TASK PROMPT: Starting with the line that has "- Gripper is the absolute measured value" in the records below and ending with the line that has "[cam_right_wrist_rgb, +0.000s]", output those lines exactly and nothing more; omit the pictures.

TASK MATERIAL:
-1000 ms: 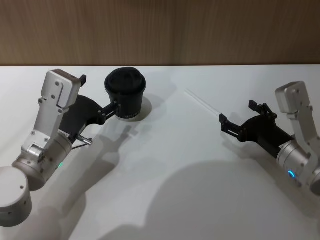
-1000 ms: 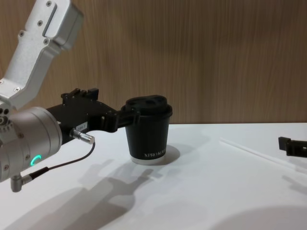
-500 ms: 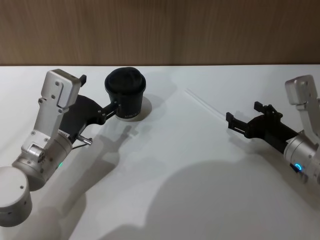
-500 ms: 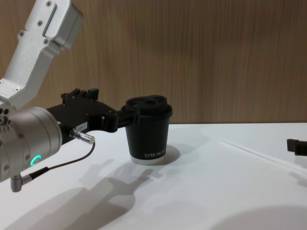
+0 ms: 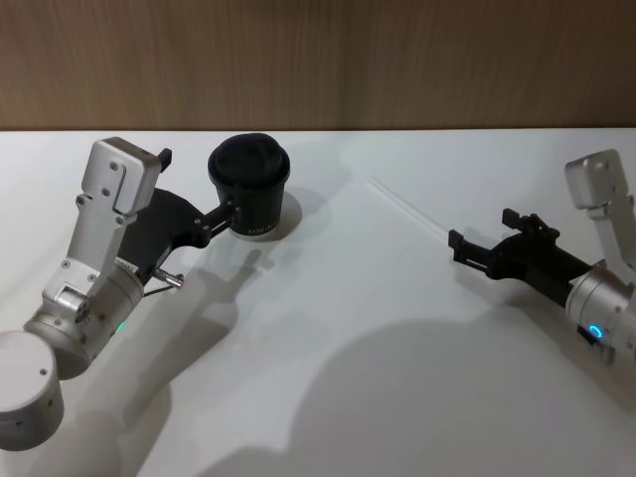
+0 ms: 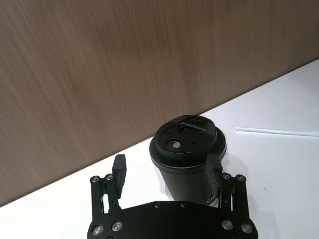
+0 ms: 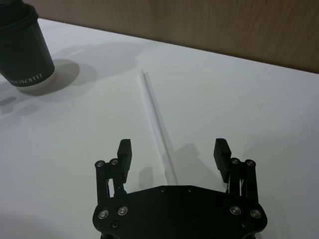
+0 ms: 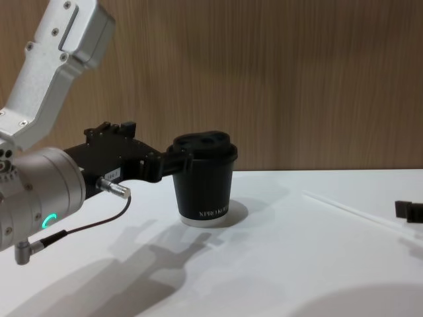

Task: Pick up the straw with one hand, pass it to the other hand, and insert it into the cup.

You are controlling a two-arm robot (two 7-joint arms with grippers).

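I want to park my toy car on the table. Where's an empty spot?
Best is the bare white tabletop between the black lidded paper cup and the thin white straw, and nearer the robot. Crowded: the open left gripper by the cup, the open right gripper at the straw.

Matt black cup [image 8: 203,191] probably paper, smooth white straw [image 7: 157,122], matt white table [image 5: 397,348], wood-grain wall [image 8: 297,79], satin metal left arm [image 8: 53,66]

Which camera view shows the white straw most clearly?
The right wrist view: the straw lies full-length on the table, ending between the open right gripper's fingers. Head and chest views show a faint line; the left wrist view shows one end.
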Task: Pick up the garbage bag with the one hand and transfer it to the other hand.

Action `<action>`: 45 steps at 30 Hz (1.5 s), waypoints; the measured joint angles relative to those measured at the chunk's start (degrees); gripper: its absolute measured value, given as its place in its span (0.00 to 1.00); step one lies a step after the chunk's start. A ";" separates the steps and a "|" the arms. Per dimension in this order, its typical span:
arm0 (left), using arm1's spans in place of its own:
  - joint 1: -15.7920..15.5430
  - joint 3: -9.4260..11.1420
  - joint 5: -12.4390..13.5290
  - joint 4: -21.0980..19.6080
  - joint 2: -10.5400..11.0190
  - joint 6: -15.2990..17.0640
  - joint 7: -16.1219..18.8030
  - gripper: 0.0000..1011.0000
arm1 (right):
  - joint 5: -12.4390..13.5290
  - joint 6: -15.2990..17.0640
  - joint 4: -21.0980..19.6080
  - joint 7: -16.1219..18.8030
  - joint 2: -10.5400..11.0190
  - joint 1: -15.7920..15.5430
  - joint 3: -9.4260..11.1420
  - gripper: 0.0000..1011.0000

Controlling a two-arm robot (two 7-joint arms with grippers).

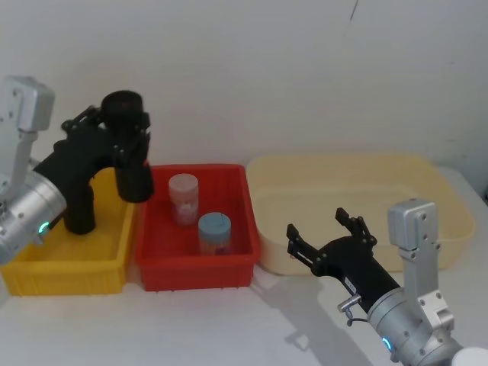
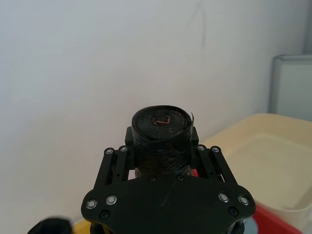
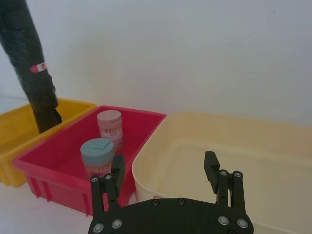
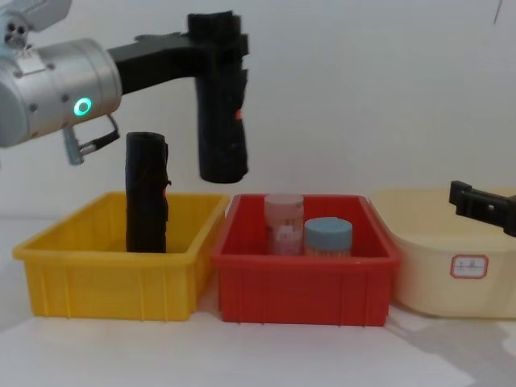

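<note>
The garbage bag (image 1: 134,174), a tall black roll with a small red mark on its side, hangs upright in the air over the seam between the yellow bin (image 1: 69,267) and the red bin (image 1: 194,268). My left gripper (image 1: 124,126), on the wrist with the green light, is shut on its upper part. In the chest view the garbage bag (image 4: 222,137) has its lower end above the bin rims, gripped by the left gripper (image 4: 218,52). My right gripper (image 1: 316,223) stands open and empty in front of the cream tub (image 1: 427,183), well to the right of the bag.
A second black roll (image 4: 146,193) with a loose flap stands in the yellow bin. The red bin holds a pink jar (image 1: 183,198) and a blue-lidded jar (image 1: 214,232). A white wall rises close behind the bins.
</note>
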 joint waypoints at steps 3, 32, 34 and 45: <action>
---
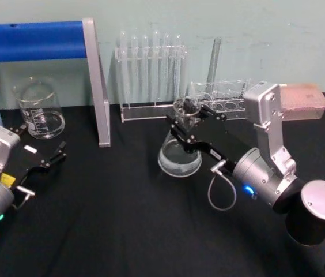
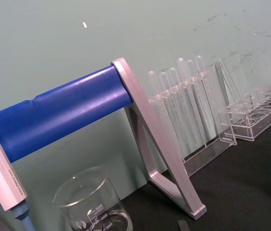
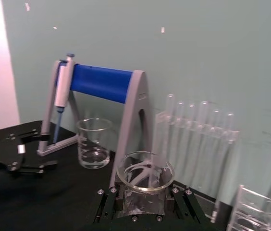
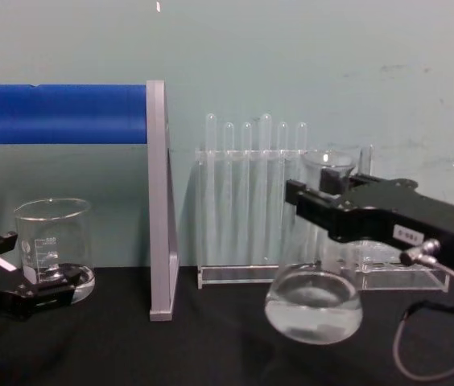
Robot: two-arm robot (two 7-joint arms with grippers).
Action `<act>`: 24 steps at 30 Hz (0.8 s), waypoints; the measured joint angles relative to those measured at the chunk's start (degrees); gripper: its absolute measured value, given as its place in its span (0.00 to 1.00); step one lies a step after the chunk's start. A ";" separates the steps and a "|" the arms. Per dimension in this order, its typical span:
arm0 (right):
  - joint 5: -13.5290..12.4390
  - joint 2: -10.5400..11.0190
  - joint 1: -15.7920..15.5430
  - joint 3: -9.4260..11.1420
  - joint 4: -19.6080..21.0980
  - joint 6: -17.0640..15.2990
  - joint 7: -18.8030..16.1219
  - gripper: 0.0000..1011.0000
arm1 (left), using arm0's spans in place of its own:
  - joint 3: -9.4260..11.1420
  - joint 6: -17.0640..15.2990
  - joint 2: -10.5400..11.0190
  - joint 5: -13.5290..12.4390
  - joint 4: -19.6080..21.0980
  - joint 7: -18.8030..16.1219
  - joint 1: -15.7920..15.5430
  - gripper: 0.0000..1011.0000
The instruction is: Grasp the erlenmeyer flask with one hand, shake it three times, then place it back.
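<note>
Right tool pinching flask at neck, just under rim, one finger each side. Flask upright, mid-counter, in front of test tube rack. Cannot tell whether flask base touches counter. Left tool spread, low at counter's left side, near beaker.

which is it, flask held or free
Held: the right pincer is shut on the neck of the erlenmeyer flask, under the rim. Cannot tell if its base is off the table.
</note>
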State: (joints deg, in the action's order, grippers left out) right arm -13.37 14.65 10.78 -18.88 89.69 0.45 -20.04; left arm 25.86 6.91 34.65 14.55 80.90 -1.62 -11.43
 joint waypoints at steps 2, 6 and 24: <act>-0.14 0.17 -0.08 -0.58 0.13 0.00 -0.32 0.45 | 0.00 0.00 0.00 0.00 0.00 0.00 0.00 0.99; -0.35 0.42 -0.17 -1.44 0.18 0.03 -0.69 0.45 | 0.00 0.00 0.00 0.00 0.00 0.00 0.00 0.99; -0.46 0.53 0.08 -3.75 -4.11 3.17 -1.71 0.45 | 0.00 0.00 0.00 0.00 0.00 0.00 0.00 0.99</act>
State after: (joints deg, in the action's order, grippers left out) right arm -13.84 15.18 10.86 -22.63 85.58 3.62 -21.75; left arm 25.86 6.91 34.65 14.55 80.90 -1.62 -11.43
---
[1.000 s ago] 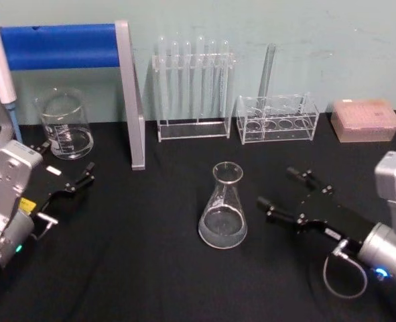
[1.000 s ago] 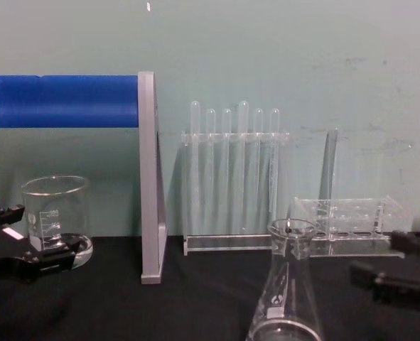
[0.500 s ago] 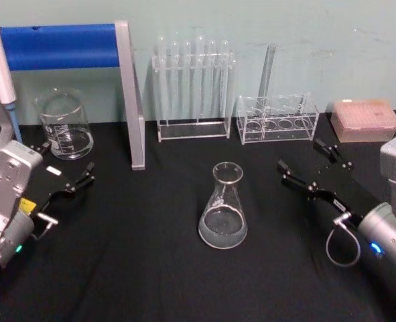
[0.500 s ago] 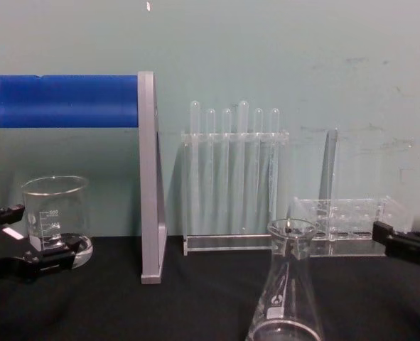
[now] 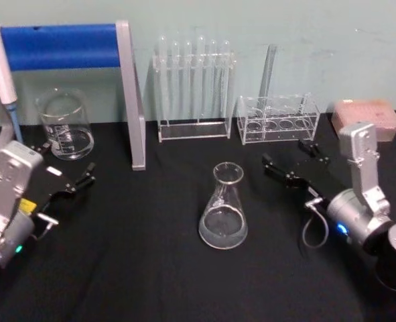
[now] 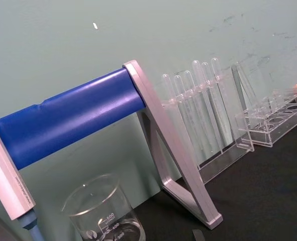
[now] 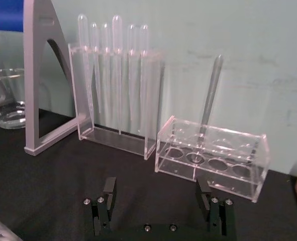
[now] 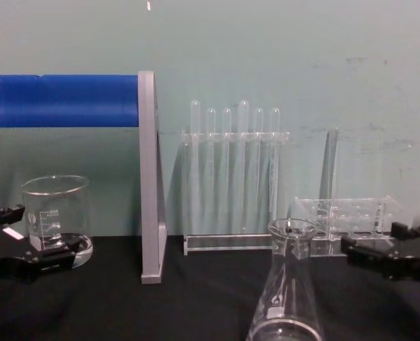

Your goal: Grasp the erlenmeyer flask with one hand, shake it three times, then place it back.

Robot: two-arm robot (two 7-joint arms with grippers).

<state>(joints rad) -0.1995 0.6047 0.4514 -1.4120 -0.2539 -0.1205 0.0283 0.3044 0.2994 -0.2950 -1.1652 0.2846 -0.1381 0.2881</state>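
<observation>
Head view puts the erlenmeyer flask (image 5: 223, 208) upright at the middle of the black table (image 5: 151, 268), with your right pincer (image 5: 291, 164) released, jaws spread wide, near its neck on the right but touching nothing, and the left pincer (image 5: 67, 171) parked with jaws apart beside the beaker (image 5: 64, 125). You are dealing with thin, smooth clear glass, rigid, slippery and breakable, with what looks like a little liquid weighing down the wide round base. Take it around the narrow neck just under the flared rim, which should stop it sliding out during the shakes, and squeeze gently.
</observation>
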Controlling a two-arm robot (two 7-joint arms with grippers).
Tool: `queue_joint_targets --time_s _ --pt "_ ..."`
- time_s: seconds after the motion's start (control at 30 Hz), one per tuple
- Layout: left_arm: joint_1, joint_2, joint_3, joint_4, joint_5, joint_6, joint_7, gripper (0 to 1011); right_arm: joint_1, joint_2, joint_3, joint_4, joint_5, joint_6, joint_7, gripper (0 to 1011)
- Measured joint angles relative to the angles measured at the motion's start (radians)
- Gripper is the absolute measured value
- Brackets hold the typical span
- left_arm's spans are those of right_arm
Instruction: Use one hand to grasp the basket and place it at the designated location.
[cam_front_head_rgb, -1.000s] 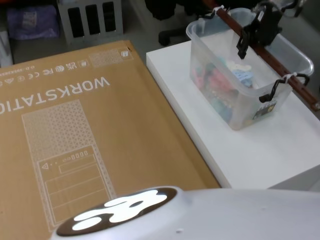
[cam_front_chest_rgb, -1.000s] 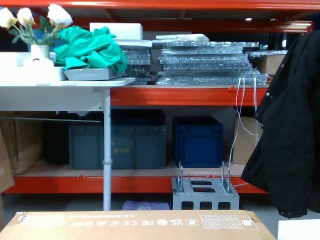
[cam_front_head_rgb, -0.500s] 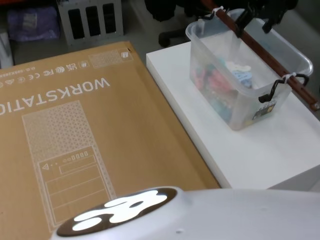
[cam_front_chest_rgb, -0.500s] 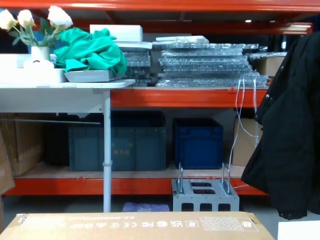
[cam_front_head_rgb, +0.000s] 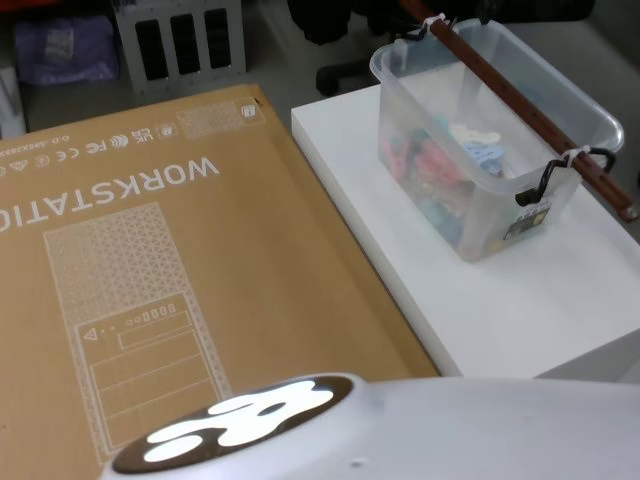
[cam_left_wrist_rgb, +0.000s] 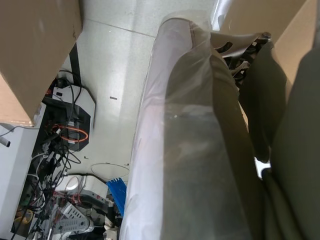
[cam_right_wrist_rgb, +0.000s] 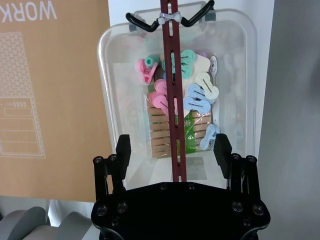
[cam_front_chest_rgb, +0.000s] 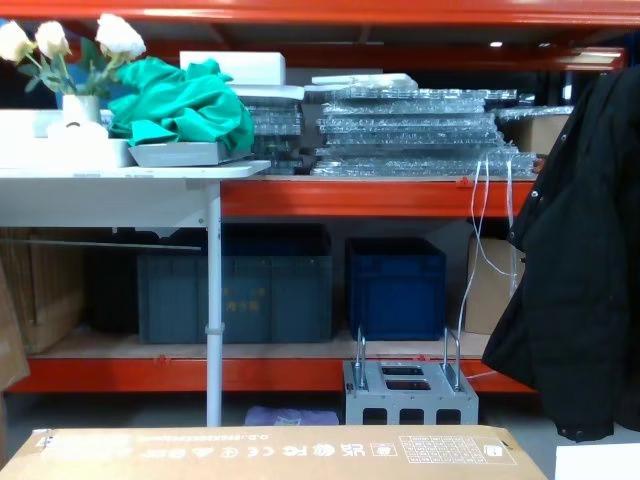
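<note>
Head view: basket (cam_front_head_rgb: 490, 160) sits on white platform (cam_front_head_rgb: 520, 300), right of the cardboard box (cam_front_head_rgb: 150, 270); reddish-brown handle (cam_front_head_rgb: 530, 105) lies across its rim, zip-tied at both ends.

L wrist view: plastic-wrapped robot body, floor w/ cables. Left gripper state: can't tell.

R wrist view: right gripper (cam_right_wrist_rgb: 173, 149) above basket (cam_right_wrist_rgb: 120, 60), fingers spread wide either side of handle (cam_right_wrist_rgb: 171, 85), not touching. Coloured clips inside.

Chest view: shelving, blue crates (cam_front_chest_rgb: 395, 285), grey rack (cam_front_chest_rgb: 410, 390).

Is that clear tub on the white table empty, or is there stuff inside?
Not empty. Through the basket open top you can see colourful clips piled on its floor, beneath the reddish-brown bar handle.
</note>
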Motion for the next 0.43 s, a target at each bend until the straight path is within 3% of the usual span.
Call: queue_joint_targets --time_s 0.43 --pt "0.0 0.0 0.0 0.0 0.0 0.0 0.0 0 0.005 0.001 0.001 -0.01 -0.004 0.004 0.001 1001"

WORKED SOLUTION:
- Gripper is the absolute measured value
- Brackets hold the typical span
- left_arm's spans are those of right_arm
Instruction: Use one hand to grasp the basket and place it at the designated location.
[cam_front_head_rgb, -1.000s] 
[cam_front_chest_rgb, -1.000s] 
[cam_front_head_rgb, -0.500s] 
[cam_front_chest_rgb, -0.500s] 
[cam_front_head_rgb, +0.000s] 
[cam_left_wrist_rgb, +0.000s] 
[cam_right_wrist_rgb, +0.000s] 

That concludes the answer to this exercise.